En pratique, l’usufruitier et le nu-propriétaire peuvent décider de reporter le démembrement de propriété sur les biens qui seront acquis avec le prix de vente.

En cas de report du démembrement sur le prix de vente lui-même, l’usufruitier peut recevoir un quasi-usufruit, qui lui permet de disposer librement de l’actif démembré, à charge pour lui, à son décès seulement, d’indemniser le nu-propriétaire. Cette indemnisation prend la forme d’une dette inscrite au passif de sa succession.

De la prescription

En matière civile :

  • 5 ans : le délai de droit commun. Les actions personnelles ou mobilières qui peuvent être intentées par un consommateur à l’encontre d’un professionnel, se prescrivent par 5 ans « à compter du jour où le titulaire d’un droit a connu ou aurait dû connaître les faits lui permettant de l’exercer » (2224 du Code civil).
  • 10 ans : c’est le délai supplémentaire dont dispose le plaignant, en cas de dommage corporel. Ce délai court « à compter de la date de la consolidation du dommage initial ou aggravé ». Ainsi le préjudice résultant de l’aggravation fait naître un nouveau délai de prescription et ouvre droit à une nouvelle indemnisation (2226).
  • 30 ans : délai de prescription des actions réelles immobilières (autres que celles, imprescriptibles, qui visent un droit de propriété ou ses attributs).

… Et fiscale :

« Lorsqu’il n’est pas expressément prévu de délai de prescription plus court ou plus long, le droit de reprise de l’Administration s’exerce jusqu’à l’expiration de la sixième année suivant celle du fait générateur de l’impôt » (article L. 186 du Livre des Procédures Fiscales). Sachant que, pour la plupart des impôts, des délais spécifiques ont été fixés, ce délai «général» est devenu plutôt exceptionnel. Deux exemples :

  • IRPP et IS : le fisc peut exercer son droit de reprise sur ces impôts jusqu’à la fin de la 3ème année suivant celle au titre de laquelle l’imposition est due. Le délai peut être porté à 10 ans, notamment en cas d’activité occulte ou lorsque les obligations déclaratives concernant les comptes ou contrats d’assurance-vie détenus à l’étranger n’ont pas été respectées.
  • ISF : le fisc peut exercer son droit de reprise sur ces impôts jusqu’à la fin de la 3ème année suivant la déclaration. La prescription de 6 ans (auparavant 10 ans) s’applique en cas de nécessité de recherches ultérieures par l’administration ou d’absence de déclaration et en cas d’omission d’un bien dans la déclaration.

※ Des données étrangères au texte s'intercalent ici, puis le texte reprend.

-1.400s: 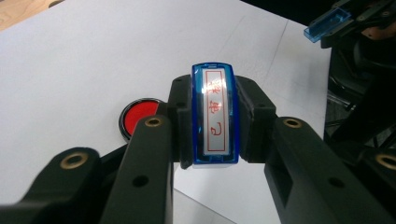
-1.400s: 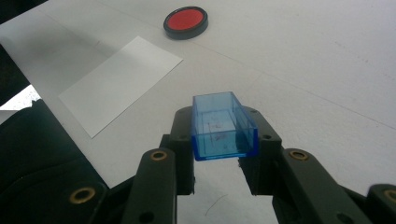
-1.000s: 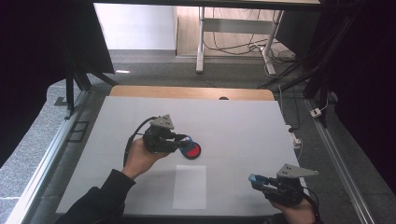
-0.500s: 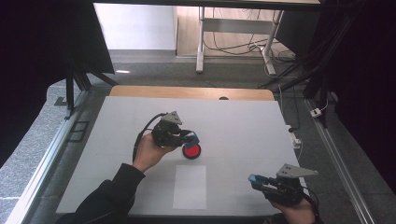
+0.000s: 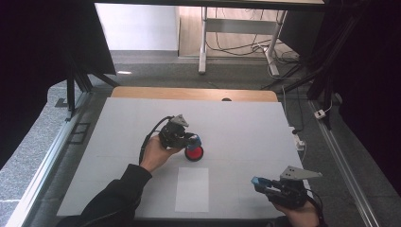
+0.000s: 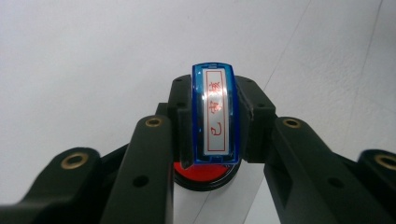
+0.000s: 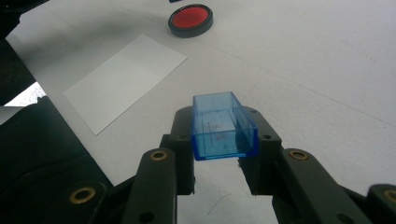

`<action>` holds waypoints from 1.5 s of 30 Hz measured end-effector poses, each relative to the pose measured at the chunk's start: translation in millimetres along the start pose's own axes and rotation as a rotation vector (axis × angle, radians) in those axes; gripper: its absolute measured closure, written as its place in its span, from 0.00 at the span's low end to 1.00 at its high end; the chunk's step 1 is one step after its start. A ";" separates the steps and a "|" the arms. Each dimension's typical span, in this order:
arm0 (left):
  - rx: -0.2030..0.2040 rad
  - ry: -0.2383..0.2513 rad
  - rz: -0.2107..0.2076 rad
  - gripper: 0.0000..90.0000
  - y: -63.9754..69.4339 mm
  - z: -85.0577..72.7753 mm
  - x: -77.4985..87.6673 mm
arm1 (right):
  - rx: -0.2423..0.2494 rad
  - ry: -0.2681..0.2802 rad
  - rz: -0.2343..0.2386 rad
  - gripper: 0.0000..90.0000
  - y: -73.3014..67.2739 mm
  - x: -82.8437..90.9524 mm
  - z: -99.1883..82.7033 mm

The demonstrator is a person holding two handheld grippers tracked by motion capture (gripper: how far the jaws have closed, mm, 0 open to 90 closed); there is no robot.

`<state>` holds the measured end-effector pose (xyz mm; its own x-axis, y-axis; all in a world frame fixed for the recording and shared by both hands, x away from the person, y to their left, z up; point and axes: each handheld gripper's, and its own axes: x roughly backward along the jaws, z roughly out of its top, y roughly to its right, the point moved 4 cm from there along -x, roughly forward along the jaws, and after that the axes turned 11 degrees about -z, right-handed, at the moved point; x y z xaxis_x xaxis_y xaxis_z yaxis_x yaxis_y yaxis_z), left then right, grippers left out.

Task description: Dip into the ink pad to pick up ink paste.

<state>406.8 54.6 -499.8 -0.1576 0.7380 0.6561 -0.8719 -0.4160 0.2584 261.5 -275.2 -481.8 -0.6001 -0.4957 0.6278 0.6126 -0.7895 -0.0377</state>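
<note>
The table [image 5: 118, 137] bears a white sheet [image 5: 192, 189] at 6 o'clock and, near the middle, a round black ink pad [image 5: 194, 153] with red ink in its well. The left gripper [image 5: 191, 140], just at 10 o'clock of the pad, has its jaws closed on a blue stamp [image 6: 215, 114], whose label with red characters faces that gripper's camera; the pad lies right under it. The right gripper [image 5: 259, 182], at 5 o'clock on the table, is clamped on a clear blue cap [image 7: 223, 126], an open, hollow box. Since the earlier frames the left hand [image 5: 153, 153] has carried the stamp forward and down to the pad; the right gripper has kept its place.
</note>
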 end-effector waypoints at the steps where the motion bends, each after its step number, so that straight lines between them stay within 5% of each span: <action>1: 0.002 -0.007 0.003 0.78 -0.8 -0.8 -1.7 | 0.000 0.000 0.000 0.76 0.0 0.0 0.0; 21: 0.028 -0.069 0.032 0.78 -6.7 -7.5 -15.6 | 0.002 -0.002 0.002 0.76 -0.3 0.1 -0.3; 38: -0.052 -0.143 0.133 0.79 8.0 -2.0 -23.1 | 0.008 -0.008 -0.003 0.76 -0.7 -0.5 -0.3; 45: 0.009 -0.117 0.095 0.79 2.1 -3.1 -21.0 | 0.009 -0.008 -0.003 0.76 -0.9 -0.3 -0.4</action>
<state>406.8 39.8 -515.3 -0.1838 0.6284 0.7559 -0.8514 -0.4860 0.1971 260.9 -274.5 -482.3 -0.5975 -0.4905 0.6344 0.6155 -0.7876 -0.0294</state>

Divers évènements sont bien sûr susceptibles de venir suspendre, voire interrompre la prescription. Dans ce dernier cas, cela signifie le départ d’un nouveau délai.

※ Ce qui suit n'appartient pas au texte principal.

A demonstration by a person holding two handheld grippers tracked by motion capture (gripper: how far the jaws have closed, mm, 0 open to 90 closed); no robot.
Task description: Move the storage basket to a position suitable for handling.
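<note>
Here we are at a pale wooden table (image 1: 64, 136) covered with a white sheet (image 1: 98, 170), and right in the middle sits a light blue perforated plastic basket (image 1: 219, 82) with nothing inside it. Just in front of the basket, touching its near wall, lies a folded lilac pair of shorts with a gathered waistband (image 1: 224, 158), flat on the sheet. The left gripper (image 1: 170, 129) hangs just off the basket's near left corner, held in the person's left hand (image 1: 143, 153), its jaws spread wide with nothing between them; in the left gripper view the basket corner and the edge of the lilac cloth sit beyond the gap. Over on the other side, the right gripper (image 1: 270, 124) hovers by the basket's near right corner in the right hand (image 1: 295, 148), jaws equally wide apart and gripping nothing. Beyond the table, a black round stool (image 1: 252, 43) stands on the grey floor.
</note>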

Class actions : pas de dérives

Les entreprises n’ont pas à craindre outre mesure la «class action» à la française, en passe d’être définitivement adoptée par le Parlement. Dans le projet qui est sur le point d’aboutir, l’action de groupe sera réservée aux associations de défense de consommateurs représentatives au niveau national et agréées (soit, à ce jour, 16 associations) et limitée au droit de la consommation. Sont exclus, notamment, les domaines de la santé et de l’environnement, de même que la réparation de dommages corporels et de préjudices moraux qui nécessitent une évaluation individualisée. Seule la réparation des dommages matériels sera possible.

Le système retenu est celui de l’«opt in» : les consommateurs lésés devront être identifiés avant l’introduction de l’action et ceux qui désireront s’y joindre devront adhérer au groupe pour pouvoir bénéficier du fruit de l’action.